Für das Gesamtjahr 2020 gehen die befragten Unternehmen von Einnahmenausfällen im Ausmaß von über einem Drittel (38,8 Prozent) aus. Bei der ersten Umfrage der freien Wirtschaftsverbände im Mai – darunter die Österreichische Hoteliervereinigung, der Handelsverband, der Gewerbeverein, der Senat der Wirtschaft sowie das Forum EPU – lag der coronabedingte Umsatzrückgang noch bei 498.000 Euro.
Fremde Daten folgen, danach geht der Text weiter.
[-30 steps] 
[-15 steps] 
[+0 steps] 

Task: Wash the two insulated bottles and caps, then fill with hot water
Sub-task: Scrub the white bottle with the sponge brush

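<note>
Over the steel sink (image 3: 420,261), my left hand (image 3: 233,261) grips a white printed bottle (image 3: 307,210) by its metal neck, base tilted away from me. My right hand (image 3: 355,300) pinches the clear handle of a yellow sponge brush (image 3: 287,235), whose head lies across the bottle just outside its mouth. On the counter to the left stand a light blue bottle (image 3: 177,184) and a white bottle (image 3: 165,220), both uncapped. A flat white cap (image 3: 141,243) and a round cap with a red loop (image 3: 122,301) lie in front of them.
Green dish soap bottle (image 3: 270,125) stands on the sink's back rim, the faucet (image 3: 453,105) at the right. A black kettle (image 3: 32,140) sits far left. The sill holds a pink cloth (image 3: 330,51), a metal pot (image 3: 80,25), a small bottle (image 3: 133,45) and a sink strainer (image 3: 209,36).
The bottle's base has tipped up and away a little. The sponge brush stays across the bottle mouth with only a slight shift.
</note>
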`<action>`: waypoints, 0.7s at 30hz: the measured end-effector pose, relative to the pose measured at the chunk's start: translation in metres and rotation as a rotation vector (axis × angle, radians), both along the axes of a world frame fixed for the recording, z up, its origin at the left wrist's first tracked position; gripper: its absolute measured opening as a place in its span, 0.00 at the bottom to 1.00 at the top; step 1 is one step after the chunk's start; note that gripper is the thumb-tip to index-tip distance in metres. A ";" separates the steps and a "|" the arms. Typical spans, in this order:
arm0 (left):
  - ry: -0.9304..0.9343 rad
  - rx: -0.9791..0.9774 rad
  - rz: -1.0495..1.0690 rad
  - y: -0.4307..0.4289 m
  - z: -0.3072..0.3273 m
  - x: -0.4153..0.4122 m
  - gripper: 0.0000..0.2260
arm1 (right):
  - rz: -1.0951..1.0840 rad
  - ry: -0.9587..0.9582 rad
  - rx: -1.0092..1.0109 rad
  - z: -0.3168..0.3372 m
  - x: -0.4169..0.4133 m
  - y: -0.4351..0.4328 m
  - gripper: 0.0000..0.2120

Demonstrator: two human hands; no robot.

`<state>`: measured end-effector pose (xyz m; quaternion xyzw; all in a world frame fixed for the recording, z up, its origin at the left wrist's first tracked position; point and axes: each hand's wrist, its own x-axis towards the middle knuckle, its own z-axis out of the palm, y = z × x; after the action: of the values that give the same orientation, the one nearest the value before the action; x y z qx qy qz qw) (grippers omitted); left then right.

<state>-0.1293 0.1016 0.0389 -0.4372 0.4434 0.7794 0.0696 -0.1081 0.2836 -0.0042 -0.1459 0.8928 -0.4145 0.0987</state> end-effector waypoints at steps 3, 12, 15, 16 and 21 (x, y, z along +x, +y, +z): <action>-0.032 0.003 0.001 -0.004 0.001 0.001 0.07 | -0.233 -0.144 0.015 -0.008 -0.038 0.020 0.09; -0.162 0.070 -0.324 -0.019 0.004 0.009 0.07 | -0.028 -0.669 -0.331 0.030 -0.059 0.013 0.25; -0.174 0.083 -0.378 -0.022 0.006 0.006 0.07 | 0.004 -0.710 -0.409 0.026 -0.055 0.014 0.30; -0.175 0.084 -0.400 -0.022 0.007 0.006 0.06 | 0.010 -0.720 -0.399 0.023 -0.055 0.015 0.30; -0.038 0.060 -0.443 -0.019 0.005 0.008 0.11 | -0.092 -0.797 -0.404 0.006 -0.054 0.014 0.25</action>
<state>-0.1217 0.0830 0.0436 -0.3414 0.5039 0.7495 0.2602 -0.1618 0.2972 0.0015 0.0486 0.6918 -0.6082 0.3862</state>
Trotz Lockerung der Maßnahmen zeigten sich die Unternehmen nun noch pessimistischer und gehen von einem Rückgang von im Schnitt 635.000 Euro aus.

Nun fordern die Interessenvertreter erneut ein Vorziehen der Steuerreform und die Zuführung von Eigenkapital.

Zitat: Freien Wirtschaftsverbände

Vier von Zehn Unternehmer befürchten, dass es ihr Unternehmen zu Weihnachten nicht mehr gibt – auf gut Wienerisch 'eine schöne Bescherung'.

EPU besonders hat getroffen

In Summe wurden für die Untersuchung knapp über 800 Unternehmen befragt, wobei rund 300 davon Ein-Personen-Unternehmen (EPU) waren. Unter den EPU ist der erwartete Umsatzrückgang besonders dramatisch: sie gehen heuer von einem Umsatzrückgang von fast 45 Prozent aus. Im Handel sind es 37 Prozent.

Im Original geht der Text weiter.